NCJ Number
187345
Date Published
2001
Length
9 pages
Annotation
This report summarizes the results of a process evaluation of a grant project of the State College Police Department concerned with encouraging arrest policies for domestic violence that was funded between 1998 and 2000.
Abstract
The process evaluation was designed to correspond with the first 18 months of the grant project. Funded as a researcher-practitioner partnership grant in Pennsylvania, the process evaluation was based on a long-term collaborative relationship between the primary researcher and practitioners. Project goals were to expand mandatory arrest policies, update and expand domestic violence training, and improve case tracking and victim services, as well as centralize efforts by police, prosecution, probation and parole, and the judiciary in handling domestic violence cases. The process evaluated goals and objectives of the grant project in four areas--training, tracking and monitoring, safety audit and case management, and victim services.
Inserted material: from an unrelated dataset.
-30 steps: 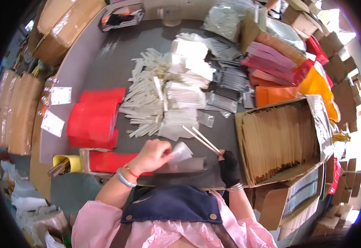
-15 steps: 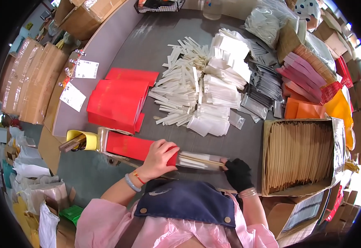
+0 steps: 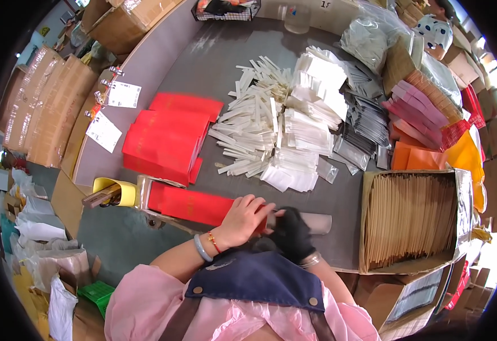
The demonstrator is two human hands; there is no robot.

The process evaluation indicated practitioners faced the challenge of balancing cooperation with the evaluation and meeting obligations to victims. Commitment and time had significant impacts on data collection in the grant project as well. Practitioners were more than willing to provide needed information for the process evaluation but did not have time to meet requested deadlines. The process evaluation reinforced the importance of collaboration between researchers and practitioners on a continual basis throughout a project.